Spyware that tracks browser activity doesn't distinguish between
intranet or Internet requests. Hyperlinks, browser histories, favorite
lists, and cached Web form data can contain business records, proprietary
information, trade secrets, credit card and personal data, medical
and financial data, and account passwords, which may be abused by
the collection agent or sold to third parties.
Users may fall victim to felony-class criminal acts.
Keyloggers reveal sensitive personal and company information, including
passwords, credit card and financial information, and potentially
embarrassing personal information. An intercepted Webcam stream
might reveal embarrassing activities. The opportunities spyware
creates for fraud, identity theft, and personal or business-targeted
extortion should be taken very seriously.
Loss of productivity.
Spyware steals CPU and bandwidth while it is running. Spyware isn't
the best-written software in the world and commonly causes system
instability and the dreaded blue screen of death. Spyware removal
is often non-trivial, disruptive, or destructive. Some spyware remains
on your system after you have uninstalled the freeware, and some
might reinstall itself if not entirely removed. If spyware extensively
infests your network, you can spend as much time repairing and remediating
systems as you would follow a virus incident or backdoor attack.

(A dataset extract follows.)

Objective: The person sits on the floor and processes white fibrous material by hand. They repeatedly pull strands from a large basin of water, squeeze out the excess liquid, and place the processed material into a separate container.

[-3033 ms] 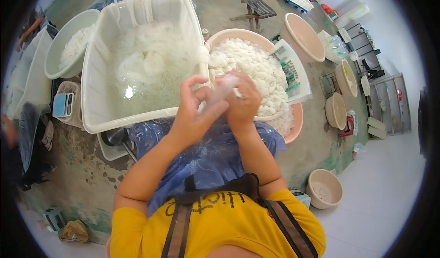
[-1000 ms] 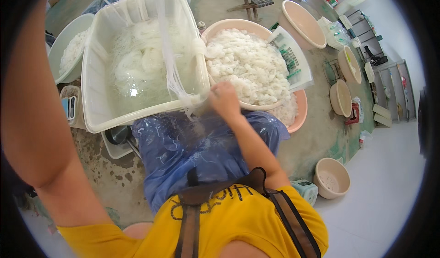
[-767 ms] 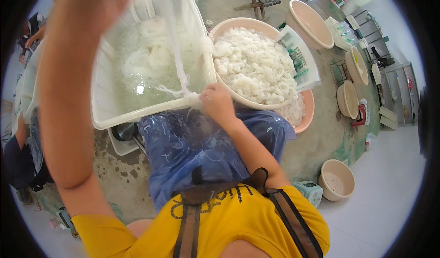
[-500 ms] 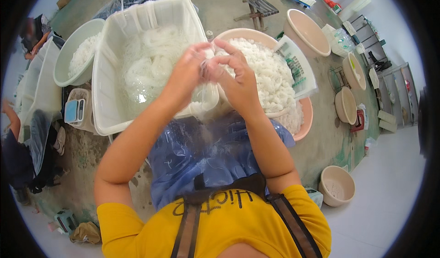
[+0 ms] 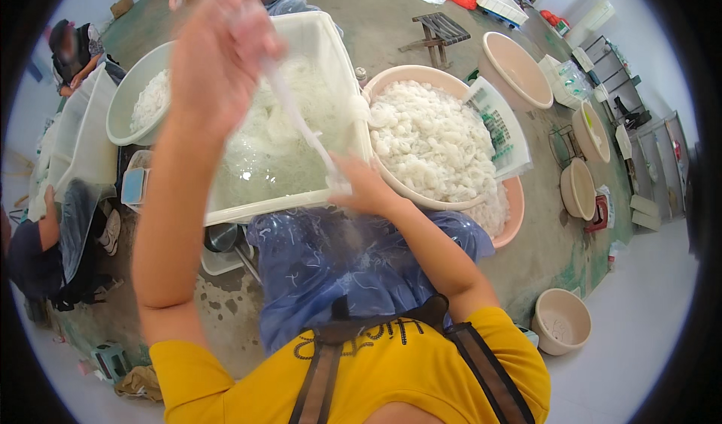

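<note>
Between my hands runs a thin, wet bundle of white noodle-like strands, slanting from upper left to lower right. My left hand is raised high over the white tub, its closed fingers around the upper end and blurred by motion. At the tub's near right corner, my right hand is closed on the lower end; its fingertips are partly hidden. Loose strands lie in cloudy water inside the tub. To the right, a pale pink basin is heaped with small white noodle knots.
A plastic sack hangs over the basin's right rim, with another pink basin below. A pale green basin and a scale stand left. Co-workers sit at far left and beyond the tub. A folding stool stands ahead.
My hands were together over the tub's right edge. Now they are apart: the left has risen up and left, the right has dropped lower, and the bundle stretches between them.
</note>
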`<action>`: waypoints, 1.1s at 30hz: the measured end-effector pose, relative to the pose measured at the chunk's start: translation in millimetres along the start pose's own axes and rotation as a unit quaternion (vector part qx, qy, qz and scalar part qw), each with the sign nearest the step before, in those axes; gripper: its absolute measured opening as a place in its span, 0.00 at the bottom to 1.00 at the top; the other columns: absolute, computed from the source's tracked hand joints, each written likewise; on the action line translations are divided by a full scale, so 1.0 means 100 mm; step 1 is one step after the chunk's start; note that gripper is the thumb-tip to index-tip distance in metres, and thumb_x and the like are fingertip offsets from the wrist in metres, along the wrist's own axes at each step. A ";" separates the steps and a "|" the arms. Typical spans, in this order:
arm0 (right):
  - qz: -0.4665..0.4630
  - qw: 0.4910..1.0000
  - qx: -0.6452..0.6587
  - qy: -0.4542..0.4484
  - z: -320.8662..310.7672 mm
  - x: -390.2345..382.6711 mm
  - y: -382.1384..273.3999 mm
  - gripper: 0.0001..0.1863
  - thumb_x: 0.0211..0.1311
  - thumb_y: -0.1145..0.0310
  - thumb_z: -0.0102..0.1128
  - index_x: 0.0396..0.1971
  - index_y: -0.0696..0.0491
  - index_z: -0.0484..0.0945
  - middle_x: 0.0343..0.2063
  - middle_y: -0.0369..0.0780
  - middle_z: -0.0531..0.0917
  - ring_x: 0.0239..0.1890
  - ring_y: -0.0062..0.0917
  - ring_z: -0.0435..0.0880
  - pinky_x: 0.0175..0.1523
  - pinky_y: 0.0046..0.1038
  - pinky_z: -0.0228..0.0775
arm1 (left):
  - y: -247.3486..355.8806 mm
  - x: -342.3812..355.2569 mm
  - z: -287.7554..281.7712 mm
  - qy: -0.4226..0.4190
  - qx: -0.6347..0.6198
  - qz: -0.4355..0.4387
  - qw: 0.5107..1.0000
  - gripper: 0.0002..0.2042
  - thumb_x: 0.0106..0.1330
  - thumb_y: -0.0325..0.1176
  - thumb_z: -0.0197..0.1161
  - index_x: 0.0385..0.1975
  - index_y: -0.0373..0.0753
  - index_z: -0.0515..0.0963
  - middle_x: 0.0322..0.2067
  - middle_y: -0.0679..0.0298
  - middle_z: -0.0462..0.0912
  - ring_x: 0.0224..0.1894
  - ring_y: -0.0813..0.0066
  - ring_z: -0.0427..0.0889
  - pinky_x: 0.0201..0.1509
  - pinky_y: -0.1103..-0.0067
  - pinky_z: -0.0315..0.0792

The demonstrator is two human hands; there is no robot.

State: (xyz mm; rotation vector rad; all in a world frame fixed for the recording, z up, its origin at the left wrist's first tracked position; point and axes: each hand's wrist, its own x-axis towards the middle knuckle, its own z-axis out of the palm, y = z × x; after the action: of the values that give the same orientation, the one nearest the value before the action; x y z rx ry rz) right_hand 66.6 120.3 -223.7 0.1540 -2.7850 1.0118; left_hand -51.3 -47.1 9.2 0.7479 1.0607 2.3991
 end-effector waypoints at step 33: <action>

System and Network Intrusions.
The information collected by trackers, miners and RATs is gold for
any attacker engaged in an information gathering expedition, which
is the preparation stage in a targeted attack. Hosts identified
in hyperlinks and system configuration information help attackers
map networks and services. Some organizations (unwisely) transmit
account names and passwords in plain text across intranet links.
Need I say more?
Tarnished brand image and loss of business.
Your company can be affected by spyware, even if every computer
you operate is spyware-free. If hijacking spyware victimizes your
company, you'll lose sales opportunities when users are redirected
away from your site, to a competitor. Hijacking spyware has also
been used to scam companies who pay fees for advertising referrals.
A disreputable ad company, hired to drive traffic to e-merchant
sites of its patrons, might embed spyware in a "must have" toolbar.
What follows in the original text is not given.